My first job was for a large defense company building geosynchronous communications satellites. At the core of these satellites was a radiation-hardened computing system that was responsible for command and telemetry (a satellite's user interface), power and thermal management, and pointing (otherwise known as keeping telephone conversations and television content flowing). For availability, this computing system was a redundant design, with two sets of processors and buses and the ability to switch between a master and a slave if the master was found to be unresponsive. To make a long story short, redundancy in systems design is a common technique to increase availability at the cost of additional hardware (and software).
Redundancy in storage
Not surprisingly, using redundancy in storage systems is also common, particularly in enterprise-class designs. It's so common that a standard approach—RAID—exists with a variety of underlying algorithms, each with different capabilities and characteristics.
RAID was first defined in 1987 at the University of California, Berkeley. Traditional RAID levels include RAID-0, which implements striping across disks for performance (but not redundancy), and RAID-1, which implements mirroring across two disks so that two copies of information exist. With RAID-1, a disk can fail, and information can still be acquired through the other copy. Other RAID levels include RAID-5, which includes block-level striping with distributed parity codes across disks, and RAID-6, which includes block-level striping with double distributed parity. Although RAID-5 can support failure of a single drive, RAID-6 can support two drive failures (though more capacity is consumed through parity information). RAID-1 is simple, but it's wasteful in terms of capacity utilization. RAID-5 and RAID-6 are more frugal with respect to storage capacity, but they typically require additional hardware processing to avoid burdening the processor with the parity calculations. As usual, trade-offs abound. Figure 1 provides a graphical summary of these RAID-0 and RAID-1 schemes.

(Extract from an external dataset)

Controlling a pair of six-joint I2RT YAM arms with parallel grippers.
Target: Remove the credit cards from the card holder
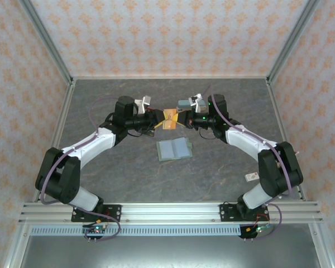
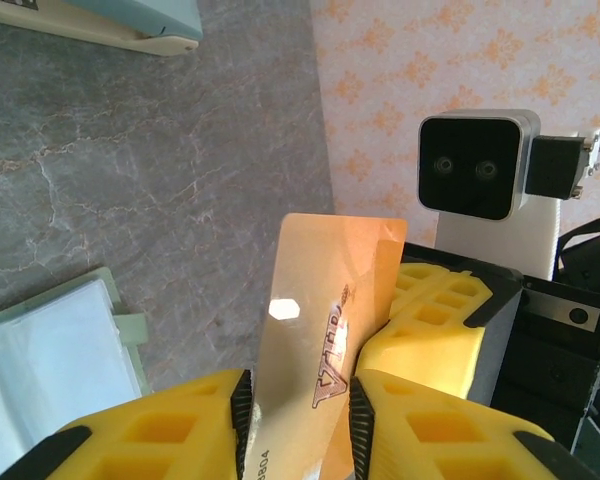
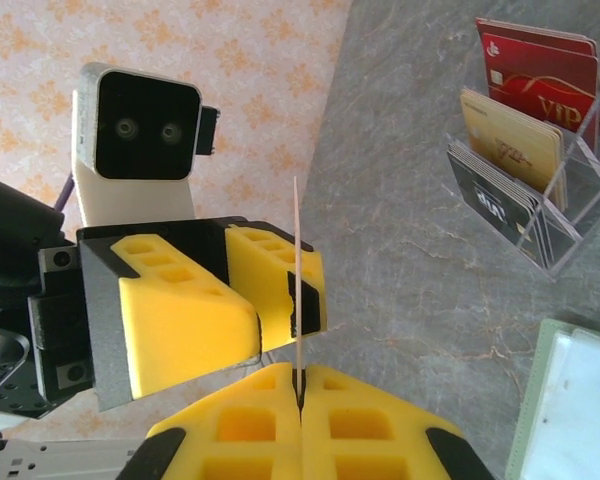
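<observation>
Orange-yellow card (image 1: 168,118), 12 o'clock of the card holder (image 1: 174,149), clenched by left fingers (image 2: 160,435) and right fingers (image 3: 375,425) — likely handover; one must release.

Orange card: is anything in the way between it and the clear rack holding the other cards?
Nothing visible. The right hand pinches the orange card in the air, with the left hand putting a finger on either side. In the right wrist view, bare table lies between it and the clear rack.
</observation>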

Figure 1. Graphical summary of RAID schemes for levels 0 and 1 Linux
RAID technologies continue to evolve, with a number of so-called nonstandard techniques coming into play. These techniques include Oracle's RAID-Z scheme (which solves RAID-5's write-hold problem); NetApp's RAID-DP (for diagonal parity), which extends RAID-6; and IBM's RAID 1E (for enhanced), which implements both striping (RAID-0) and mirroring (RAID-1) over an odd number of disks. Numerous other traditional and nontraditional RAID schemes exist: See the links in Related topics for details.
Now, let's look at the basic operation of the DRBD prior to digging into the architecture. Figure 2 provides an overview of DRBD in the context of two independent servers that provide independent storage resources. One of the servers is commonly defined as the primary and the other secondary (typically as part of a clustering solution). Users access the DRBD block devices as a traditional local block device or as a storage area network or network-attached storage solution. The DRBD software provides synchronization between the primary and secondary servers for user-based Read and Write operations as well as other synchronization operations.

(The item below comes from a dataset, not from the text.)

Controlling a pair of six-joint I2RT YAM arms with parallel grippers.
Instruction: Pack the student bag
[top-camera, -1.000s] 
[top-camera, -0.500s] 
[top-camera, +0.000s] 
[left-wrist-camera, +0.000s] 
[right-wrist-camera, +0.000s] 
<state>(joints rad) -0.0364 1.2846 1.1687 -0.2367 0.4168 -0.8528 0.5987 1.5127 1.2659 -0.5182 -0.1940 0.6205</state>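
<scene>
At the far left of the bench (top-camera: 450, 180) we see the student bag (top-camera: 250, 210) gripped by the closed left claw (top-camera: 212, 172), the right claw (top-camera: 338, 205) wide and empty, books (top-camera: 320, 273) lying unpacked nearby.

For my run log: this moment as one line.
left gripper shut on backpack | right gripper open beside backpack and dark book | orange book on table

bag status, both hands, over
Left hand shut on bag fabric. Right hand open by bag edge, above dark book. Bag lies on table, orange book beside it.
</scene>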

Figure 2. Basic DRBD model of operation
In the active/passive model, the primary node is used for Read and Write operations for all users. The secondary node is promoted to primary if the clustering solution detects that the primary node is down. Write operations occur through the primary node and are performed to the local storage and secondary storage simultaneously (see Figure 3). DRBD supports two modes for Write operations called fully synchronous and asynchronous.
In fully synchronous mode, Write operations must be safely on both nodes' storage before the Write transaction is acknowledged to the writer. In asynchronous mode, the Write transaction is acknowledged after the write data is stored on the local node's storage; the replication of the data to the peer node occurs in the background. Asynchronous mode is less safe, because a window exists for a failure to occur before data is replicated, but it is faster than fully synchronous mode, which is the safest mode for data protection. Although fully synchronous mode is recommended, asynchronous mode is useful in situations where replication occurs over longer distances (such as over the wide area network for geographic disaster recovery scenarios). Read operations are performed using local storage (unless the local disk has failed, at which point the secondary storage is accessed through the secondary node).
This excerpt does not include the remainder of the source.